戦うごとに無駄が無くなり、自分の中にあった知識が実を持つ経験へと変わっていくのを瑞樹は感じていた。
「……二号車から押し出された狼だな。こっちの方が突破しやすいと思ったか?」
そう言いながら、リィンは視線を走らせた。
(窓は破られている。これを当てにしたのか)
だが、それにしても狼たちの様子がだいぶおかしいことに気付いた。
第二車両で狼たちは嗅覚を狂わされ、仲間の狂気的な死を見せつけられた。そして追ってくる存在がいる。天魔であるグレイウルフでも様子もおかしくなるだろう、出来事だ。

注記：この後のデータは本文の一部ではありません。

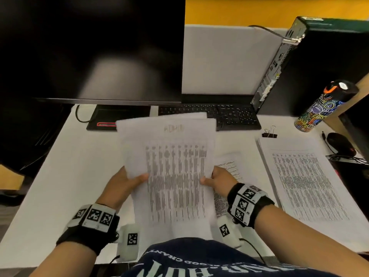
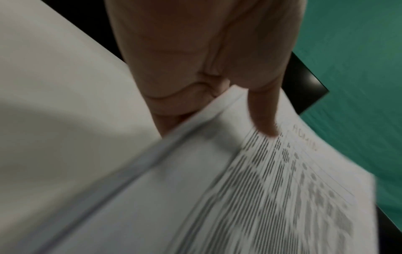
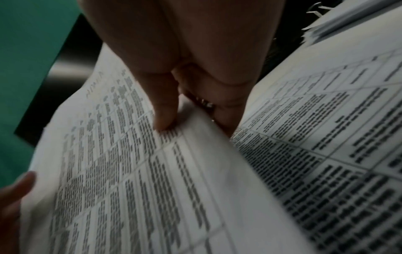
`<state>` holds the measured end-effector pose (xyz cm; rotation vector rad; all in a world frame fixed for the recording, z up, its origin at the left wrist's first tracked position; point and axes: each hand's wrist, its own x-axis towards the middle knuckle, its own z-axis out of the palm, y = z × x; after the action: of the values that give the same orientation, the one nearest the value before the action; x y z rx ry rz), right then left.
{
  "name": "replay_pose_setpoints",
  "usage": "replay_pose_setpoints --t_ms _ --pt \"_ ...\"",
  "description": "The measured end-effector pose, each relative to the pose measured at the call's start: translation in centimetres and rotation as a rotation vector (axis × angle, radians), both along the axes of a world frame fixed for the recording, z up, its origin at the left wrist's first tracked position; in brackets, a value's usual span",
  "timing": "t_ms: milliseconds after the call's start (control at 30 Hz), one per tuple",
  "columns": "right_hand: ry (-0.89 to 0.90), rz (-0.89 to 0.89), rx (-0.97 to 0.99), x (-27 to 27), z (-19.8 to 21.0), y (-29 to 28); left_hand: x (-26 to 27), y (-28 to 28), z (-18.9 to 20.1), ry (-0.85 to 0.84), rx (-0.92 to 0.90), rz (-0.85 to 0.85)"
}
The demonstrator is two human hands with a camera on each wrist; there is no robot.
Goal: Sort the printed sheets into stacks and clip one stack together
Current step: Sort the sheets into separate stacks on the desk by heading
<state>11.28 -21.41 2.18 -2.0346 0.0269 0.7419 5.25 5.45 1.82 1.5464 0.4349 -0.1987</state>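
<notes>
Left hand (image 1: 124, 181) and right hand (image 1: 218, 179) pinch one bundle of white printed sheets (image 1: 171, 170); one stack (image 1: 305, 176) and one black binder clip (image 1: 269, 133) lie on the desk.

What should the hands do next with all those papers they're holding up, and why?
Probably set them down. Both the left hand and the right hand pinch the held sheets by their side edges above the desk. One stack already lies to the right, and the binder clip sits untouched beyond it, so clipping likely waits until these sheets are placed.
</notes>
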Motion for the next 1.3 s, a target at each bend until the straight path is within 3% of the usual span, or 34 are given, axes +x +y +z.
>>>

「乗客にとっての一縷の望みが撃退士なら、この窓は狼たちの命綱といったところか」
だが、みすみす逃すわけもない。
リィンが銃撃を破られた窓側にいる狼たちに集中させていることにユニは気づいた。
「なるほどね♪」
くす、と笑みをこぼしてユニもリィンに倣う。
仲間が徐々に倒れていくことに危機感を煽られた狼たちが守りも気にせず、一目散に窓に向かう。
「――敵に背中を見せるのは危険、だよ」
集は一息に窓まで距離を詰めた。そして、その足元から陣が出現し、狼がその動きを止めた。
そして、無造作に。あまりにも呆気なく。両槍が振るわれた。
穂先が狼を切り裂き、貫き、その陣の内側にいたグレイウルフが絶命した。
「取りこぼしはナシ、かな?」
未だ窓の側にまで到達していなかった狼たちを容赦なく撲殺して、景は一号車の面々に尋ねた。
一号車の様子を見に行った面々の中、メンナクは独り二号車に佇んでいた。その背中は哀愁漂っている。
「……また、新しいのを買ってこないとな(´・ω・`)」
自らの割れた香水瓶から視線を逸らし、顔を上げる。サングラスをかけているのに蛍光灯が眩しいのが不思議だった。